# What are some good recordings of Tchaikovsky's Violin Concerto?



## Declined (Apr 8, 2014)

Gonna go see the Florida Orchestra perform this in January, with Jennifer Koh as the violinist. 

I like the violin playing in the Heifest recording, but it seems like the orchestra just can't keep up. Not to mention that it was recorded in the late 50's.
Contrarily, I like the orchestra in the Hahn recording, but I'm not overly fond of the violin playing.



Can you suggest anything else? Thanks.


----------



## JACE (Jul 18, 2014)

This is my favorite version:










*David Oistrakh with the Philadelphia Orchestra conducted by Eugene Ormandy*

The Sibelius VC is also superb.


----------



## scratchgolf (Nov 15, 2013)

^^Great recording. My personal fav is...









Paired with Mendelssohn and Bruch. Absolute slam dunk grouping.


----------



## Albert7 (Nov 16, 2014)

I love both versions that Mutter recorded!















However for me, Hahn is the best here 









So go crazy and get all three. (p.s. a little girl power to balance to the guy versions above...)


----------



## StlukesguildOhio (Dec 25, 2006)

I would go with Oistrakh/Ormandy as well... although I certainly admire Mutter, Hahn, Perlman, Heifetz... and I would add Zino Francescatti with George Szell:


----------



## Jos (Oct 14, 2013)

JACE said:


> This is my favorite version:
> 
> 
> 
> ...


I have this elpee and can only second this recommendation
If it weren't for Corelli's christmassconcerto grosso, I'd be playing it tonight

Merry Xmass


----------



## Orfeo (Nov 14, 2013)

Vadim Repin with Gergiev and the Kirov Orchestra (coupled nicely and aptly with Myaskovsky's Violin Concerto). Somehow Repin's not so entirely polished playing serves the music convincingly, capturing the essence of Tchaikovsky's temperament and his style of composing (that authentic feel that just let the music speaks for itself, not afraid of letting itself go).
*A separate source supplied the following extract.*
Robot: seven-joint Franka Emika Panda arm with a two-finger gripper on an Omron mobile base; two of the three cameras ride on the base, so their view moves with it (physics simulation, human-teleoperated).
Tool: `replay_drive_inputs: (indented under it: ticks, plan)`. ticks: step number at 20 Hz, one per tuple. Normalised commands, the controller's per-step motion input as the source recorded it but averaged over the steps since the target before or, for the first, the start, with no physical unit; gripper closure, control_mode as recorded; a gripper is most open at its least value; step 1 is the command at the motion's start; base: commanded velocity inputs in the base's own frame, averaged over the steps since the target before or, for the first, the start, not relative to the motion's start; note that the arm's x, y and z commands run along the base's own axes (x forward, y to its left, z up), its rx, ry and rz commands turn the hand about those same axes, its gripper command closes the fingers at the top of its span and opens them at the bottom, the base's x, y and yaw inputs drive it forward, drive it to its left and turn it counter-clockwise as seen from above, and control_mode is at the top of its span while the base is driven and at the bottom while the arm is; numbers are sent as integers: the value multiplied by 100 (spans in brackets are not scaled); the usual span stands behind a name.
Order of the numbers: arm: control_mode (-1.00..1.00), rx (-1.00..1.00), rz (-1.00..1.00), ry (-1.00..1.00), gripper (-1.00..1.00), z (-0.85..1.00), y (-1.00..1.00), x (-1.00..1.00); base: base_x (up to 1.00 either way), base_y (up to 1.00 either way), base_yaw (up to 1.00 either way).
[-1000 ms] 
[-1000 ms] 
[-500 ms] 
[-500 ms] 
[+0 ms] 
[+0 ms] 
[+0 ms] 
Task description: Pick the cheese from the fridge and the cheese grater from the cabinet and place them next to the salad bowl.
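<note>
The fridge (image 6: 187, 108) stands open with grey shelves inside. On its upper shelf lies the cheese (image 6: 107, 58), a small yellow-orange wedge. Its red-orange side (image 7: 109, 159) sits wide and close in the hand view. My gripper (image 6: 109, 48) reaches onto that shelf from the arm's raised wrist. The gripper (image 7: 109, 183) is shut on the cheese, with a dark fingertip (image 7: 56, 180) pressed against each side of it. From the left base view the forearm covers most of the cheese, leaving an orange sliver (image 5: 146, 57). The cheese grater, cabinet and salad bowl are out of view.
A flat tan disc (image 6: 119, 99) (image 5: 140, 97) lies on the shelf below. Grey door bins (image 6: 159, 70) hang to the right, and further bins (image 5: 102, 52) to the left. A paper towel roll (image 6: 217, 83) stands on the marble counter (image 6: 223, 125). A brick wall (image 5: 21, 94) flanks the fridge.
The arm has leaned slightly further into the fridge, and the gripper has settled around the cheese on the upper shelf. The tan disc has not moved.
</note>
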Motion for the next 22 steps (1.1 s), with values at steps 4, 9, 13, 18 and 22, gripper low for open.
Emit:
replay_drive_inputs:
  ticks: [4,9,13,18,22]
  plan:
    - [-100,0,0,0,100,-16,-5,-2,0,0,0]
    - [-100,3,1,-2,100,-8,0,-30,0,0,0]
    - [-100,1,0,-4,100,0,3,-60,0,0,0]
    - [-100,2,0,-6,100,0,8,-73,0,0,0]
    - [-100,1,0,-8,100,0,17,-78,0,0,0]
-->http://www.amazon.com/Tchaikovsky-M...-1&keywords=tchaikovsky+violin+concerto+repin


----------



## Haydn man (Jan 25, 2014)

The Kyung Wha Chung is and old established favourite in our house
The Shaham performance is something which was recommended a few days ago on the Current Listening thread and may be replacing our previous first choice


----------



## Clayton (Nov 10, 2013)

Absolutely love the very passionate and sensual Charles Dutoit/Kyung-Wha Chung recording


----------



## pianississimo (Nov 24, 2014)

Vadim Repin has recorded the concerto more than once.
He recorded it with the LSO (Krivine) also.
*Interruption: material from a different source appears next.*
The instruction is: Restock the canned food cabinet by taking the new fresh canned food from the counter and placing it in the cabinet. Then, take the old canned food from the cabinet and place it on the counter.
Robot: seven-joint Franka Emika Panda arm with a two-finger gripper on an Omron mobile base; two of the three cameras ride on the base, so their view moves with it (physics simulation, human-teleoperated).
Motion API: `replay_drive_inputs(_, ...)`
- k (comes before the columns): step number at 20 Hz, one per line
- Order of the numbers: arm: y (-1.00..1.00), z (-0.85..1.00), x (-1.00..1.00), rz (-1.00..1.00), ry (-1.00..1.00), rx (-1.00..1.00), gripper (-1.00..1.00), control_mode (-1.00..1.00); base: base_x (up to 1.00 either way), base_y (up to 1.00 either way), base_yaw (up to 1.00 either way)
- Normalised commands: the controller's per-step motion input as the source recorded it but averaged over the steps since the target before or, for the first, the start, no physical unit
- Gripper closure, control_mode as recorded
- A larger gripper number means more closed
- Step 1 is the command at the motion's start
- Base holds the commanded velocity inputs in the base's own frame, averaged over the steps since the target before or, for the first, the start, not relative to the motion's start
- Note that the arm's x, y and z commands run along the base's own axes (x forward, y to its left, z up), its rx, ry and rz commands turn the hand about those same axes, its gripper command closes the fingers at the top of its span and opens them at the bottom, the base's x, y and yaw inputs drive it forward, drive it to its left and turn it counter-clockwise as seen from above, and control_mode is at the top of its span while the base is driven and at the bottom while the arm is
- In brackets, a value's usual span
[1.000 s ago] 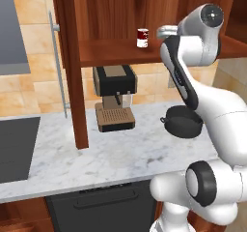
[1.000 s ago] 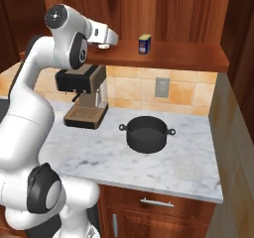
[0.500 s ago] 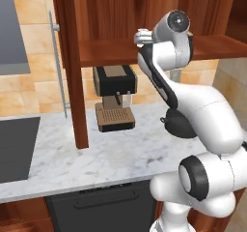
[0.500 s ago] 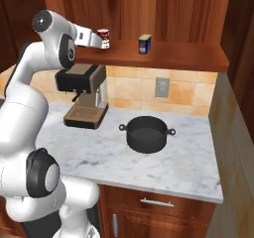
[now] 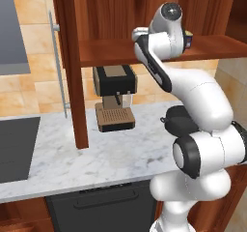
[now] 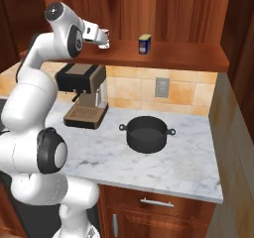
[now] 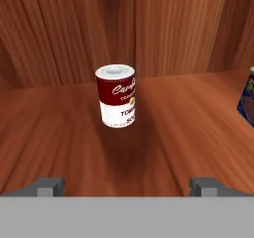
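The old canned food (image 7: 115,96), dark red over white with a silvery top, stands upright on the cabinet's plank shelf (image 7: 188,133), a short way ahead of my gripper (image 7: 127,186). The gripper is open, its fingertips (image 7: 49,185) spread wider than the can, with nothing between them. The new blue can (image 7: 246,100) stands further right on the same shelf (image 6: 188,58); the blue can (image 6: 144,44) is apart from my gripper (image 6: 102,38). Past my arm the blue can (image 5: 188,40) peeks out. The marble counter (image 5: 96,158) lies below.
The cabinet door (image 5: 70,66) stands open at the left with its grey bar handle (image 5: 57,66). A coffee machine (image 6: 84,95) sits under the shelf, a black pot (image 6: 146,133) right of it on the counter (image 6: 183,167). The black stovetop (image 5: 14,146) is far left.
My arm has swung left along the shelf, away from the blue can, and the hand now points at the red-and-white can and hides it in both base views.
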Motion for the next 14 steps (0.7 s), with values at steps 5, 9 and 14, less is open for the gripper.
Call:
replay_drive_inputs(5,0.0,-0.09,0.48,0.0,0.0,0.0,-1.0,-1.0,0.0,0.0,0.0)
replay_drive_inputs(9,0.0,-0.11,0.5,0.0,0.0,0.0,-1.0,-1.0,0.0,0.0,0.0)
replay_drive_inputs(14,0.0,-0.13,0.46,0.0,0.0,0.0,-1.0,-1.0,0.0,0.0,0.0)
He played it in the UK this year with a badly injured shoulder. I didn't know about the injury when I heard the concert - I only found out later when he cancelled the next two concerts at short notice.
His playing then was less than "note perfect" which I noticed with surprise but was filled with passion and emotion.
The audience were hugely impressed and everyone was talking about the intensity of it as they left for the interval.
All the pain in his shoulder was clearly leaking into the music and with Tchaikovsky there can never be too much pain.
It was an extraordinary performance and one I'll never forget.
Repin is the best for me, in recording and also live.


----------



## SimonNZ (Jul 12, 2012)

The first one I purchased was Kremer / Maazel, and it remains a favorite.


----------



## Guest (Dec 25, 2014)

Heifetz/Reiner is still my gold standard for this work. I will have to look up the Oistrakh/Ormandy as well, though.


----------



## hpowders (Dec 23, 2013)

I second the Heifetz/Reiner. The finale was tailor made for Heifetz.
It has some cuts though, not note complete.


----------



## Declined (Apr 8, 2014)

What are some good post 60's recordings?


----------



## DavidA (Dec 14, 2012)

Heifetz Reiner from the 50s or Heifetz Barbirolli from the 30s

Both superb but the earlier one a bit more relaxed.


----------



## Guest (Dec 26, 2014)

albertfallickwang said:


> I love both versions that Mutter recorded!
> 
> View attachment 59417
> View attachment 59418
> ...


To add to the girl power:

View attachment 59554


I'm very fond of this disc by Nicola Benedetti with the Czech Philharmonic Orchestra.


----------



## Albert7 (Nov 16, 2014)

Jerome said:


> To add to the girl power:
> 
> View attachment 59554
> 
> ...


Sweet... she looks good on that disc. Also she just appeared earlier this year with the Utah Symphony.


----------



## hpowders (Dec 23, 2013)

Besides the Heifetz performance I already mentioned, other fine performances are by Joshua Bell, Valery Gergiev, Arthur Grumiaux, Julia Fischer and Leila Josefowicz.


----------



## Declined (Apr 8, 2014)

hpowders said:


> Besides the Heifetz performance I already mentioned, other fine performances are by Joshua Bell, Valery Gergiev, Arthur Grumiaux, Julia Fischer and Leila Josefowicz.


That's what I was looking for. Thanks!


----------



## hpowders (Dec 23, 2013)

Declined said:


> That's what I was looking for. Thanks!


Glad to help!

I have so many performances of this great concerto, I stopped counting!


----------



## PeteW (Dec 20, 2014)

Thankyou I'll have a listen to these.

Also recommend Junco Fukada on YouTube:


----------



## Admiral (Dec 27, 2014)

JACE said:


> This is my favorite version:
> 
> 
> 
> ...


If you're concerned that the sonics on the older recordings are not up to snuff, I would just note that I've never heard a better-sounding version than this (on either LP or DSD-mastered CD).

In addition to being great music, this is one of my "test tracks" when I audition audio equipment.


----------